• **EXERCISE BRIEF**: Where the listing shows an image, skip it and output all other material unchanged.

*** Opening of INFORMATION PROVIDED ***

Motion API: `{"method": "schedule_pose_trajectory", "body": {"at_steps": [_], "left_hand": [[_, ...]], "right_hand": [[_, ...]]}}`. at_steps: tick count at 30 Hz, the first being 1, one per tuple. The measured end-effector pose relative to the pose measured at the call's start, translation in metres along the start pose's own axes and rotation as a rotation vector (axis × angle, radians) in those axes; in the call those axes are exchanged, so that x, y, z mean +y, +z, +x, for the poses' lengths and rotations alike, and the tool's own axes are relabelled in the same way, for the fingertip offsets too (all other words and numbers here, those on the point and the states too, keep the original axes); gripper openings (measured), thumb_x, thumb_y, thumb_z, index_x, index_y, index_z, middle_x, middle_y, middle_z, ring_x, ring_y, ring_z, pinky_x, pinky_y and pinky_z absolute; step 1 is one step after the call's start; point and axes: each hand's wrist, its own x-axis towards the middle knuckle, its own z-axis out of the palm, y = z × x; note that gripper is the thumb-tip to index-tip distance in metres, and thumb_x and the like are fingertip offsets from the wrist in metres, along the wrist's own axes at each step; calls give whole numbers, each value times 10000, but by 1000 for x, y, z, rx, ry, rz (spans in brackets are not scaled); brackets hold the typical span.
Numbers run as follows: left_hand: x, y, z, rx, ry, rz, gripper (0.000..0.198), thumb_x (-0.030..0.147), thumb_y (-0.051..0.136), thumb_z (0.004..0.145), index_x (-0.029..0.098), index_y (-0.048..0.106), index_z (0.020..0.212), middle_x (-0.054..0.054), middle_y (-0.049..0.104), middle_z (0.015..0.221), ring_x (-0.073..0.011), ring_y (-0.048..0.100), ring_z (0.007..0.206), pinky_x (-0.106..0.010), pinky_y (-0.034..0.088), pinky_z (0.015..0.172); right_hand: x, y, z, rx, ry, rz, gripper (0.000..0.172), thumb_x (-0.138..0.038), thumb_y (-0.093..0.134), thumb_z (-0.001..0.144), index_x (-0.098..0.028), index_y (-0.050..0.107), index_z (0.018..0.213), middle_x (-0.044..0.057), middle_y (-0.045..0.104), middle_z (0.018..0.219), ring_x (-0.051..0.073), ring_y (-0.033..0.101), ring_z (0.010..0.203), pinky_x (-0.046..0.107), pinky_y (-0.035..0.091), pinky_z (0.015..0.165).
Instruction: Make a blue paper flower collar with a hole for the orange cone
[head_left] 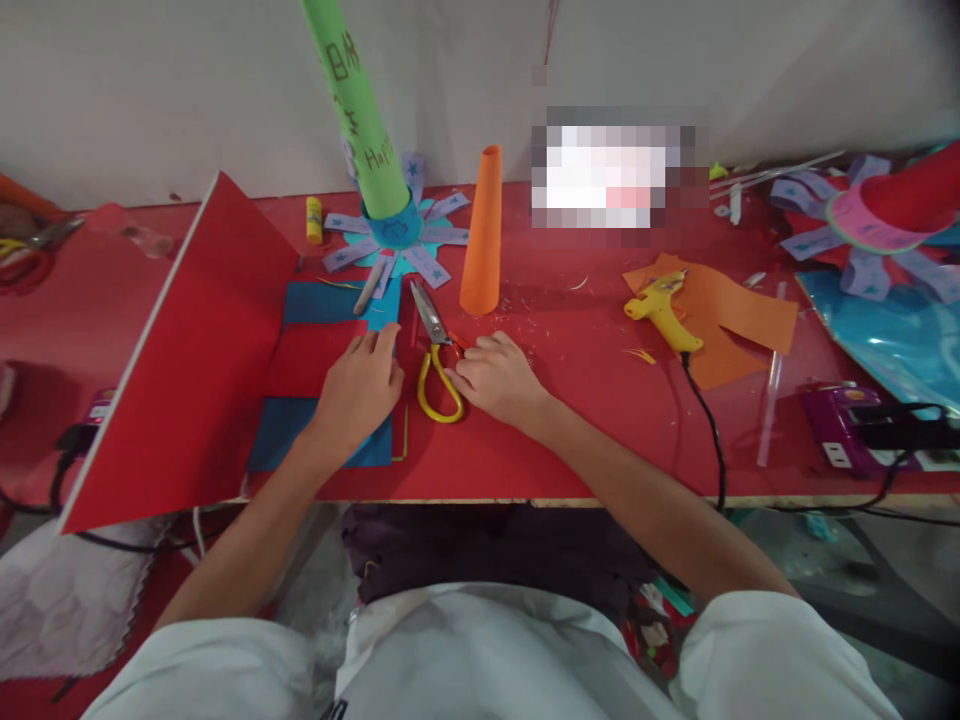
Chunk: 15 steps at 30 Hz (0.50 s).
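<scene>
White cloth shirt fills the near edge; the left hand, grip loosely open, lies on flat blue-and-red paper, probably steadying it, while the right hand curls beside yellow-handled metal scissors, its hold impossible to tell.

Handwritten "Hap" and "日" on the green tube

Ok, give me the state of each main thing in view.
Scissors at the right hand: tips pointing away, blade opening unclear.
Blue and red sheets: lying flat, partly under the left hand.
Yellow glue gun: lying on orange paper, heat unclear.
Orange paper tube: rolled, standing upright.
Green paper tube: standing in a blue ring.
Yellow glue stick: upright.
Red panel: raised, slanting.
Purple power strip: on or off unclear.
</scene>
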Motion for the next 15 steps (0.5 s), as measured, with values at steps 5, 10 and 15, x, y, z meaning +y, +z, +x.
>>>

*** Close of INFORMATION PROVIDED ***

• **OUTPUT BELOW**:
Motion API: `{"method": "schedule_pose_trajectory", "body": {"at_steps": [_], "left_hand": [[_, ...]], "right_hand": [[_, ...]]}}`. at_steps: tick count at 30 Hz, the first being 1, one per tuple. The measured end-effector pose relative to the pose measured at the call's start, translation in metres along the start pose's own axes and rotation as a rotation vector (axis × angle, radians) in those axes; in the call those axes are exchanged, so that x, y, z mean +y, +z, +x, for the poses' lengths and rotations alike, and the tool's own axes are relabelled in the same way, for the fingertip offsets too (all other words and numbers here, those on the point and the states too, keep the original axes); gripper openings (measured), thumb_x, thumb_y, thumb_z, index_x, index_y, index_z, middle_x, middle_y, middle_z, ring_x, ring_y, ring_z, pinky_x, pinky_y and pinky_z absolute; step 1 is one step after the call's start; point and axes: each hand's wrist, its own x-axis towards the middle knuckle, its own z-axis out of the palm, y = z × x; note that gripper is the thumb-tip to index-tip distance in metres, and thumb_x and the like are fingertip offsets from the wrist in metres, along the wrist's own axes at each step; calls give whole numbers, each value times 10000, but by 1000 for x, y, z, rx, ry, rz (spans in brackets are not scaled); brackets hold the typical span.
Numbers run as follows: left_hand: x, y, z, rx, ry, rz, gripper (0.000..0.198), thumb_x (-0.030..0.147), thumb_y (-0.051..0.136), thumb_z (0.004..0.145), index_x (-0.029..0.098), index_y (-0.048..0.106), index_z (0.020..0.212), middle_x (-0.054..0.054), middle_y (-0.049..0.104), middle_z (0.015..0.221), ring_x (-0.073..0.011), ring_y (-0.048..0.100), ring_z (0.007..0.206), pinky_x (-0.106..0.010), pinky_y (-0.034..0.088), pinky_z (0.015..0.172); right_hand: x, y, z, rx, ry, rz, gripper (0.000..0.172), thumb_x (-0.138..0.038), thumb_y (-0.093..0.134), thumb_z (-0.001..0.144), index_x (-0.098..0.028), index_y (-0.050..0.107), index_z (0.018..0.213), middle_x (-0.044..0.057), middle_y (-0.045..0.104), middle_z (0.018..0.219), ring_x (-0.051..0.073), ring_y (-0.033..0.101), ring_z (0.010..0.203), pinky_x (-0.046..0.107), pinky_y (-0.035..0.091), pinky_z (0.015..0.165).
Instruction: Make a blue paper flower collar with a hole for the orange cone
[head_left] 
Chunk: 15 steps at 30 Hz (0.50 s).
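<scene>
White cloth shirt fills the near edge; the left hand, grip loosely open, lies on flat blue-and-red paper, probably steadying it, while the right hand curls beside yellow-handled metal scissors, its hold impossible to tell.

Handwritten "Hap" and "日" on the green tube

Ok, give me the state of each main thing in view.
Scissors at the right hand: tips pointing away, blade opening unclear.
Blue and red sheets: lying flat, partly under the left hand.
Yellow glue gun: lying on orange paper, heat unclear.
Orange paper tube: rolled, standing upright.
Green paper tube: standing in a blue ring.
Yellow glue stick: upright.
Red panel: raised, slanting.
Purple power strip: on or off unclear.
</scene>
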Motion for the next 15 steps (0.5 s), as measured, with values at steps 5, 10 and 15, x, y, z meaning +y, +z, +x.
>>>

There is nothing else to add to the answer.